A molcajete (; Mexican Spanish, from Nahuatl molcaxitl) and tejolote are stone tools, the traditional Mexican version of the mortar and pestle, similar to the South American batan, used for grinding various food products.

Description

The molcajete was used by pre-Hispanic Mesoamerican cultures, including the Aztec and Maya, stretching back several thousand years. Traditionally carved out of a single block of vesicular basalt, molcajetes are typically round in shape and supported by three short legs. They are frequently decorated with the carved head of an animal on the outside edge of the bowl, giving the molcajete the appearance of a short, stout, three-legged animal. The pig is the most common animal head used for decoration of this type.

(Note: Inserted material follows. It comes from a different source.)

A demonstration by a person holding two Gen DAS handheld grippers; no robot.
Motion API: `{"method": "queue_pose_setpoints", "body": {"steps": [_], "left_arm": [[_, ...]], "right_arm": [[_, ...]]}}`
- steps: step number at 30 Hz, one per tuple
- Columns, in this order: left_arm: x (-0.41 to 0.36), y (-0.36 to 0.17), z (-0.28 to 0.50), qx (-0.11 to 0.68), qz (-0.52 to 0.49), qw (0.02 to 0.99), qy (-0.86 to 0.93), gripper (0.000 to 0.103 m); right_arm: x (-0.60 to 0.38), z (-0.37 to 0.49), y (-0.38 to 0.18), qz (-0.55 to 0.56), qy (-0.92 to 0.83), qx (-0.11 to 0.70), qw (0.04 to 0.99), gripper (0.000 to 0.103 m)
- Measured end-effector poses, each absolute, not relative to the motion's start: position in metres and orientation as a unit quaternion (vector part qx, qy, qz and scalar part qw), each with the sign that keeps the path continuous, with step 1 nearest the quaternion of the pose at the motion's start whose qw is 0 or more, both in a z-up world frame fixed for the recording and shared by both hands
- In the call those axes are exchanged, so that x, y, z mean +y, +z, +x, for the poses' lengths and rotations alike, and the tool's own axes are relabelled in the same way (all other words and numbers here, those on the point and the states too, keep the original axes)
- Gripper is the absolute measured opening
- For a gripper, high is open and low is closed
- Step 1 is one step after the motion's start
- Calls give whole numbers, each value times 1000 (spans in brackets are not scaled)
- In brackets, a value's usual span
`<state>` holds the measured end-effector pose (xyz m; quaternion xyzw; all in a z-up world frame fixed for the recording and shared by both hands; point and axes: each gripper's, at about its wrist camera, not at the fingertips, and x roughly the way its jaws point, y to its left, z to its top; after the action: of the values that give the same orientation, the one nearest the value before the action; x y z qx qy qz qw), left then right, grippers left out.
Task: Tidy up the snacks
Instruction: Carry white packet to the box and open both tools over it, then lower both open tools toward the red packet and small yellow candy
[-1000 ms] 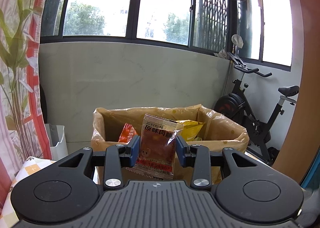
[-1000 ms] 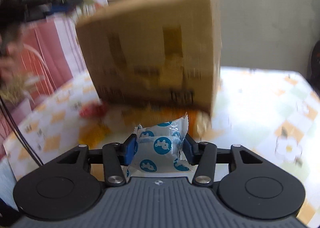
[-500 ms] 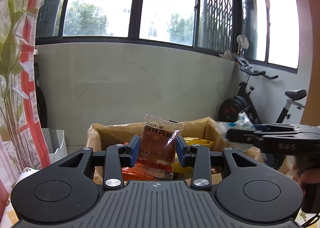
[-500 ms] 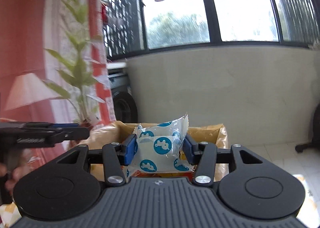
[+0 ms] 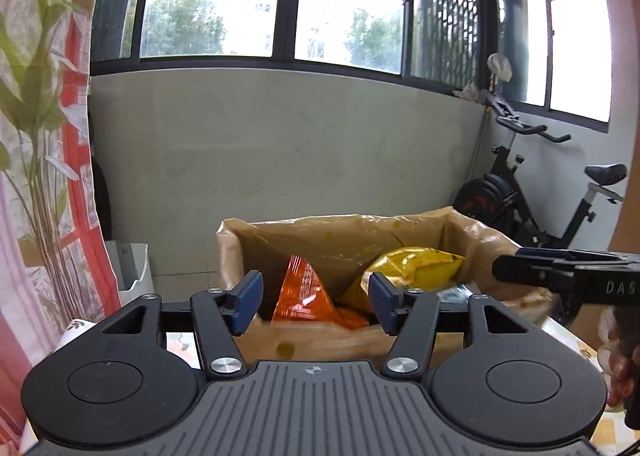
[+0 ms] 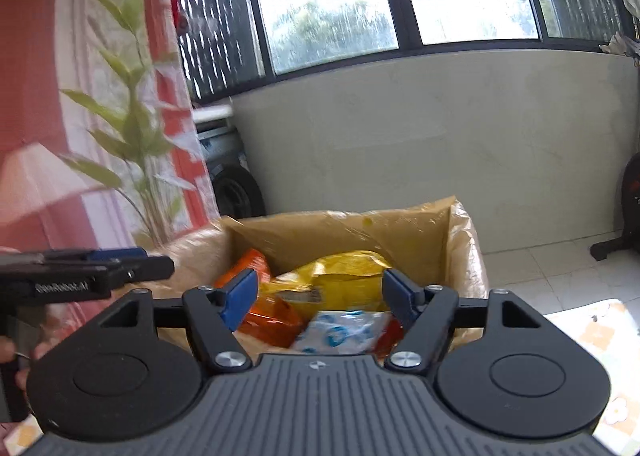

In the pre-Hispanic Mesoamerican period, the molcajete had a lid and the set was believed to be used for burial of members in society of high status. Additionally, throughout the pre-Hispanic Mesoamerican period, they were decorated with various colors and designs, and orange wares were identified as the most common characteristic of the molcajete.  The matching hand-held grinding tool, known as a tejolote (Mexican Spanish, from Nahuatl texolotl), is made of the same basalt material.

Use and care

Molcajetes are used to crush and grind spices, and to prepare salsas and guacamole. The rough surface of the basalt stone creates a superb grinding surface that maintains itself over time as tiny bubbles in the basalt are ground down, replenishing the textured surface.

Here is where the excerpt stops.